EXERCISE PROMPT: Quote exactly and only this range of lines in the data below: the line that holds "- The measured" to the line that holds "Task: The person", both included.

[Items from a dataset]
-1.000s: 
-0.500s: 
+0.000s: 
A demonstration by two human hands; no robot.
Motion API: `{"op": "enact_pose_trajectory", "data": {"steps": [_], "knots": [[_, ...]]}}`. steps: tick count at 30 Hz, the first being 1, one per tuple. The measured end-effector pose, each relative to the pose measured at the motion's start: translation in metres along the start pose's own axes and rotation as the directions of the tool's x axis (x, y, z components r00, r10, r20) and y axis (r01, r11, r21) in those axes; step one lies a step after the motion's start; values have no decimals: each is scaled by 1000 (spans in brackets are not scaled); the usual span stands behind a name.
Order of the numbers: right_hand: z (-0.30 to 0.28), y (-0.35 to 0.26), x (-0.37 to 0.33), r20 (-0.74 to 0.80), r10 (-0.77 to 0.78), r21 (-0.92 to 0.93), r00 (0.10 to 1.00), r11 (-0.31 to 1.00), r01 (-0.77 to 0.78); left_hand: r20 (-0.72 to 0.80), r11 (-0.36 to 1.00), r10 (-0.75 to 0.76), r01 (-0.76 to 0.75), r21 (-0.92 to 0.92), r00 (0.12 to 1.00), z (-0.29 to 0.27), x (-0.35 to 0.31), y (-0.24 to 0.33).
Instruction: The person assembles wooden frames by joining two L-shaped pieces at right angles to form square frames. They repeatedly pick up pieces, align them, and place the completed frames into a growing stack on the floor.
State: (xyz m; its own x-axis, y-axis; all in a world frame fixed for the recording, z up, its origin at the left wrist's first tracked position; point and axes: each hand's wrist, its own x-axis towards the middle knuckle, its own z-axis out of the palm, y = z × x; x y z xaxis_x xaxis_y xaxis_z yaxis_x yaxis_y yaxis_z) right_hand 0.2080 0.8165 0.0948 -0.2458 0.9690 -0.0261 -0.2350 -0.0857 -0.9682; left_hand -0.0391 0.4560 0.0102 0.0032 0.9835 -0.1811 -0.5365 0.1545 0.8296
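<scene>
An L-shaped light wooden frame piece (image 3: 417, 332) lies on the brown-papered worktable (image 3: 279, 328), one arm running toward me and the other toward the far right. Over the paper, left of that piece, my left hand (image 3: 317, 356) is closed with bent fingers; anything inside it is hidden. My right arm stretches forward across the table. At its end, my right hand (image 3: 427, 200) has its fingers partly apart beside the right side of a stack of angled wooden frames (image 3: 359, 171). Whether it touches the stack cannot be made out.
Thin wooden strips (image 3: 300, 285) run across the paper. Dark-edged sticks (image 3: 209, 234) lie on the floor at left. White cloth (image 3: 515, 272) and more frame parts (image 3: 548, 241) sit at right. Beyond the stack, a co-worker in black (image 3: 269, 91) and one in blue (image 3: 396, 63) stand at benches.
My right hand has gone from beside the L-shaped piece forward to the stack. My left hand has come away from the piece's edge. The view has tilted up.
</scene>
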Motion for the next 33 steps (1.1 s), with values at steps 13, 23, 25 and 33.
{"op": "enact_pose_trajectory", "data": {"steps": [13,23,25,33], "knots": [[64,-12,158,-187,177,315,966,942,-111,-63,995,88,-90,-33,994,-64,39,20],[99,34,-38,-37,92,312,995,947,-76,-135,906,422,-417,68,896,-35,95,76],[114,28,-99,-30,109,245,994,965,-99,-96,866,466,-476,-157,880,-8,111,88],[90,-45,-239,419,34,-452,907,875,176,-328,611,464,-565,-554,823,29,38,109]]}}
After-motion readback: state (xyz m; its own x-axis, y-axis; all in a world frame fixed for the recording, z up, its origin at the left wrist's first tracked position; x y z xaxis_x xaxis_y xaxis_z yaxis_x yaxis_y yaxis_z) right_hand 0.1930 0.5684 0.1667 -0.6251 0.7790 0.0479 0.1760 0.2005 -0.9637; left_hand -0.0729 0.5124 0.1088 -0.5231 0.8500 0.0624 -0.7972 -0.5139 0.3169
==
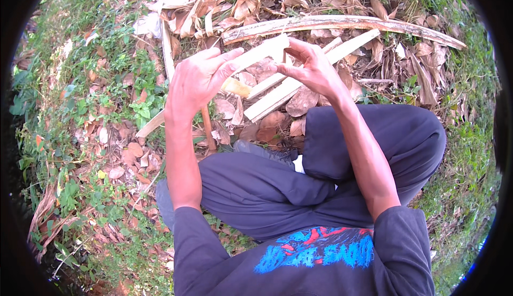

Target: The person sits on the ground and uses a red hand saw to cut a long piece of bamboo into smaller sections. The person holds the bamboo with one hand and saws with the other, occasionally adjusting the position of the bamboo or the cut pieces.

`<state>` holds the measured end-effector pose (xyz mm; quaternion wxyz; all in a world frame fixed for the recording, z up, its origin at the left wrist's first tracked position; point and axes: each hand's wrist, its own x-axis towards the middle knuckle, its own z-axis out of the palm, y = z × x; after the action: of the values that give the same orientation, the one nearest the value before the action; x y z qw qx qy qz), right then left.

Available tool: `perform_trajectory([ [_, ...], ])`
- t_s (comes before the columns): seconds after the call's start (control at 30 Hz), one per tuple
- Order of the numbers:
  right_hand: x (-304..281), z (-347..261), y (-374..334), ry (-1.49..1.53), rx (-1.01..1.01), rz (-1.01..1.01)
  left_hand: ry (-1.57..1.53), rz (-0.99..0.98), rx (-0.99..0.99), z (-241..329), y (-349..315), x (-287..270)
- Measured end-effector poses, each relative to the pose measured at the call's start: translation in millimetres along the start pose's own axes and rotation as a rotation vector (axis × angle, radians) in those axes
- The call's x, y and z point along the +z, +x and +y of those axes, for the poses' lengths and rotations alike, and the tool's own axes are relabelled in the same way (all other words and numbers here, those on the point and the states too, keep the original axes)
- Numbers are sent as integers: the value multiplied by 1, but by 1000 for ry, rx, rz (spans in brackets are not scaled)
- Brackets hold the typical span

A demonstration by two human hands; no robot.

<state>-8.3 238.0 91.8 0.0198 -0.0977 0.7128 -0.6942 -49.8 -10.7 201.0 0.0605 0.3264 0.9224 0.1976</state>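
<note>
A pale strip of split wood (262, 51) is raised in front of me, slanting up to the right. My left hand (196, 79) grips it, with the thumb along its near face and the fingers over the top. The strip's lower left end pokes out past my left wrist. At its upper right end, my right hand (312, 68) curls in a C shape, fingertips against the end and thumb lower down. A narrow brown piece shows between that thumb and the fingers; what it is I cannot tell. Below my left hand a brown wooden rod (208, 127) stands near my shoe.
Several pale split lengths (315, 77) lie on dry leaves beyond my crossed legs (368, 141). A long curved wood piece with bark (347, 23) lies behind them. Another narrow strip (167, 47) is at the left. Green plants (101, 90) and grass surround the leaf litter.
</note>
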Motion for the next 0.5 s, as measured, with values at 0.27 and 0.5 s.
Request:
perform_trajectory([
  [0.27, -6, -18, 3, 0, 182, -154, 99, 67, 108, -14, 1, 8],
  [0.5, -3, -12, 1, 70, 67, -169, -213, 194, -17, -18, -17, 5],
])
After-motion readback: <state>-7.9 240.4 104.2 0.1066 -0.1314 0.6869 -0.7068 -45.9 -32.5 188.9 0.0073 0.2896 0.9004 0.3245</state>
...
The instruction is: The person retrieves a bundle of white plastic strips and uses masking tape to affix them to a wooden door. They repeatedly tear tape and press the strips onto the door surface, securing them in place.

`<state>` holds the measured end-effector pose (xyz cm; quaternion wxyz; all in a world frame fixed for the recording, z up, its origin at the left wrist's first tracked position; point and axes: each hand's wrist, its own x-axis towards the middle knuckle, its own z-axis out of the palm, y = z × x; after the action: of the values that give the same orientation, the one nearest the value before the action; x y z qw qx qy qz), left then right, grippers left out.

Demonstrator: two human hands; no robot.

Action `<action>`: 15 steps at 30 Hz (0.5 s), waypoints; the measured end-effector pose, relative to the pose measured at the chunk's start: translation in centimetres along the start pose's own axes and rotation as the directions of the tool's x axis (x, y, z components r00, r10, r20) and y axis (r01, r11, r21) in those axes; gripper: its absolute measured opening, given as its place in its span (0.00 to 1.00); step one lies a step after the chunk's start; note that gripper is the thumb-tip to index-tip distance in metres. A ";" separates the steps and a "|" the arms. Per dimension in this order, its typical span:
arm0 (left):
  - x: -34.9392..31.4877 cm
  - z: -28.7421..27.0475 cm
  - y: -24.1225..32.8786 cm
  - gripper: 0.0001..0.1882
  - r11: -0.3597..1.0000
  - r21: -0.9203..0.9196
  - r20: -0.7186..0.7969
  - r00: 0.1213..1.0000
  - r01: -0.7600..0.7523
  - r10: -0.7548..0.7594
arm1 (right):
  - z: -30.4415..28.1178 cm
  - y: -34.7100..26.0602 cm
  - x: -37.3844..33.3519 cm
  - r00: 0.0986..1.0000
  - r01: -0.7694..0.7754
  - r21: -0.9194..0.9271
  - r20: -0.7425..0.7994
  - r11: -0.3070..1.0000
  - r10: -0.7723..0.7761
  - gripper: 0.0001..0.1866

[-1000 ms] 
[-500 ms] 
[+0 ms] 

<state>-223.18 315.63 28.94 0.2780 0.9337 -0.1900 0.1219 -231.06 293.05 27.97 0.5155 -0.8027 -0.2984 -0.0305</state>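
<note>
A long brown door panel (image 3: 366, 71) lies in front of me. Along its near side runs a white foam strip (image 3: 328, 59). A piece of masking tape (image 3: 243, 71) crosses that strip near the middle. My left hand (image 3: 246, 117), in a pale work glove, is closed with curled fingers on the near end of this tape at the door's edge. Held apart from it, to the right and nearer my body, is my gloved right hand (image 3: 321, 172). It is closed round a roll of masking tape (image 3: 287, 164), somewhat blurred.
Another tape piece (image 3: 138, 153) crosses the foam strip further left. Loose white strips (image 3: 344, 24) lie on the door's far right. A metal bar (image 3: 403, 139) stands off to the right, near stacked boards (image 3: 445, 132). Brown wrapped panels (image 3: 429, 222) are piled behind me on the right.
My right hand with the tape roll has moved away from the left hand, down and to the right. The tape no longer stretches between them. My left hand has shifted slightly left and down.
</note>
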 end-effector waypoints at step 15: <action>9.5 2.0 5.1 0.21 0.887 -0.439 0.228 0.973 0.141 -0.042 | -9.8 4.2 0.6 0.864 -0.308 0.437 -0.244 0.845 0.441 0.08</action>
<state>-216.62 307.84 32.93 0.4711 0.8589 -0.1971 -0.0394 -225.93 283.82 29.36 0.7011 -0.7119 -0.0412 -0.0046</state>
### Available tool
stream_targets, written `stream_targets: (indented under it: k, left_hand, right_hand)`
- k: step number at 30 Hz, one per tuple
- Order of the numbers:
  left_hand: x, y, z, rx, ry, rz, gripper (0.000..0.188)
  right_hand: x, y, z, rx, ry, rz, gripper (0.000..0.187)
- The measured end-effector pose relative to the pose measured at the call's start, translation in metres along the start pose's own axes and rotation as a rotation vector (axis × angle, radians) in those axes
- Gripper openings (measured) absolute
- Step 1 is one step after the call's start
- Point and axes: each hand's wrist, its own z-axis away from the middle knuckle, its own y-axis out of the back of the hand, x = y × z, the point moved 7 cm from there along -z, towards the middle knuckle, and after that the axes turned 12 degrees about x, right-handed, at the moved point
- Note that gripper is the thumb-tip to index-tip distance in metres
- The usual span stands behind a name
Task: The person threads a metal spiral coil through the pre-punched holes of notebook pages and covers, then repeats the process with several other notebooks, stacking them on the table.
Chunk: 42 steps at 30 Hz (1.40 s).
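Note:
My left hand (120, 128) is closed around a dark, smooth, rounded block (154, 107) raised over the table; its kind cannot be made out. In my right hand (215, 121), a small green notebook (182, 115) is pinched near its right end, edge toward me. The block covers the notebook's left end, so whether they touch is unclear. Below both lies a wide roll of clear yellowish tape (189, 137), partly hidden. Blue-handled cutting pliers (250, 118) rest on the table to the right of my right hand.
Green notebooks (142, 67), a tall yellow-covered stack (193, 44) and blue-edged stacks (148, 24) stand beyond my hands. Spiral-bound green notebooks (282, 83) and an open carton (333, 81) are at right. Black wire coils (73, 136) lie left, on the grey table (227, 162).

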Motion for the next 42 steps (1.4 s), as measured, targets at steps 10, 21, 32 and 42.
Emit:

EXPECTED ANSWER:
- The measured end-effector pose relative to the pose measured at the call's start, translation in metres along the start pose's own axes and rotation as a rotation vector (axis × angle, radians) in those axes
- Gripper openings (measured) absolute
- Step 1 is one step after the call's start
- Point and axes: each hand's wrist, its own z-axis away from the middle knuckle, its own y-axis out of the back of the hand, x = y × z, the point moved 7 cm from there along -z, towards the middle knuckle, and after that the axes turned 12 degrees about x, right-handed, at the moved point
- Note that gripper is the thumb-tip to index-tip distance in metres
- The usual span stands behind a name
Task: The person threads a metal spiral coil through the pre-punched holes of notebook pages and covers, then repeats the process with several other notebooks, stacking them on the table.

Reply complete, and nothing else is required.